* ASSIGNMENT
Your answer should be the entries below, reproduced character for character.

* Collected data entries
-*-
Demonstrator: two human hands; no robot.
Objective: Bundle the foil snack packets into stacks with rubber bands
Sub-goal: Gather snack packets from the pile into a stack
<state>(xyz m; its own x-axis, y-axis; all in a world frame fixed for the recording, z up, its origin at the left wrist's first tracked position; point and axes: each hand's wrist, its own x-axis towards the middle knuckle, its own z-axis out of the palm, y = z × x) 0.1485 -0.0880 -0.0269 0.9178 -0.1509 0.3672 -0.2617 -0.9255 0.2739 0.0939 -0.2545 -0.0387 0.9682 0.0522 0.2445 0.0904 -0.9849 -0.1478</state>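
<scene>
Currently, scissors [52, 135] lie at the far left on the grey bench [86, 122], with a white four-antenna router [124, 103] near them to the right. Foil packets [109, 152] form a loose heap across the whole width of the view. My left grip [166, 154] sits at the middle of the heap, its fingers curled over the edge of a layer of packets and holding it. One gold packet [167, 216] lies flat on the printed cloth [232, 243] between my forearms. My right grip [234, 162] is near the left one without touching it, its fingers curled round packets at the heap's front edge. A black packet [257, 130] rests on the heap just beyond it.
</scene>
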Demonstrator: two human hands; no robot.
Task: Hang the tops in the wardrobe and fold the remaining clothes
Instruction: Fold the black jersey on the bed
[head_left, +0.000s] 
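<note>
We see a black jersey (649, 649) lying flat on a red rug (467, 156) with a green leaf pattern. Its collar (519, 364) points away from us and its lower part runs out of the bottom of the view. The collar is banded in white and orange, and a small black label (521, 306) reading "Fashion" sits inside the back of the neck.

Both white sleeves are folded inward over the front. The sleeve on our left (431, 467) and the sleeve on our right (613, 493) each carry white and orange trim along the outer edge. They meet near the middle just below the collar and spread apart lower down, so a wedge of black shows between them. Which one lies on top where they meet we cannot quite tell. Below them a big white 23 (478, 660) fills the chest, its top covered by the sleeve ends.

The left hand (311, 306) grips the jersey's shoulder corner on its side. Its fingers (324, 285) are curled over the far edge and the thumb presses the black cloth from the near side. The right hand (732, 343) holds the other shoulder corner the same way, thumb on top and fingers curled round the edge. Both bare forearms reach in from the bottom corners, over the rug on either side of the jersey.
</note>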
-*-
* WRITTEN RESPONSE
Demonstrator: two human hands; no robot.
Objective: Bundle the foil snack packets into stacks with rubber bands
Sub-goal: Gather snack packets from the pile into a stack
<state>(xyz m; its own x-axis, y-axis; all in a world frame fixed for the recording, z up, its origin at the left wrist's first tracked position; point and axes: each hand's wrist, its own x-axis towards the middle knuckle, its own z-axis out of the palm, y = z × x) 0.1485 -0.0880 -0.0269 0.9178 -0.1509 0.3672 -0.2617 -0.9255 0.2739 0.0939 -0.2545 -0.0387 0.9682 0.0522 0.2445 0.0904 -0.9849 -0.1478</state>
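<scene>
Currently, scissors [52, 135] lie at the far left on the grey bench [86, 122], with a white four-antenna router [124, 103] near them to the right. Foil packets [109, 152] form a loose heap across the whole width of the view. My left grip [166, 154] sits at the middle of the heap, its fingers curled over the edge of a layer of packets and holding it. One gold packet [167, 216] lies flat on the printed cloth [232, 243] between my forearms. My right grip [234, 162] is near the left one without touching it, its fingers curled round packets at the heap's front edge. A black packet [257, 130] rests on the heap just beyond it.
</scene>
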Demonstrator: two human hands; no robot.
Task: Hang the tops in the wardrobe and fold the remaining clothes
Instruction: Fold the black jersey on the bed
[head_left, +0.000s] 
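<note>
We see a black jersey (649, 649) lying flat on a red rug (467, 156) with a green leaf pattern. Its collar (519, 364) points away from us and its lower part runs out of the bottom of the view. The collar is banded in white and orange, and a small black label (521, 306) reading "Fashion" sits inside the back of the neck.

Both white sleeves are folded inward over the front. The sleeve on our left (431, 467) and the sleeve on our right (613, 493) each carry white and orange trim along the outer edge. They meet near the middle just below the collar and spread apart lower down, so a wedge of black shows between them. Which one lies on top where they meet we cannot quite tell. Below them a big white 23 (478, 660) fills the chest, its top covered by the sleeve ends.

The left hand (311, 306) grips the jersey's shoulder corner on its side. Its fingers (324, 285) are curled over the far edge and the thumb presses the black cloth from the near side. The right hand (732, 343) holds the other shoulder corner the same way, thumb on top and fingers curled round the edge. Both bare forearms reach in from the bottom corners, over the rug on either side of the jersey.
</note>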

Nothing else belongs in the answer.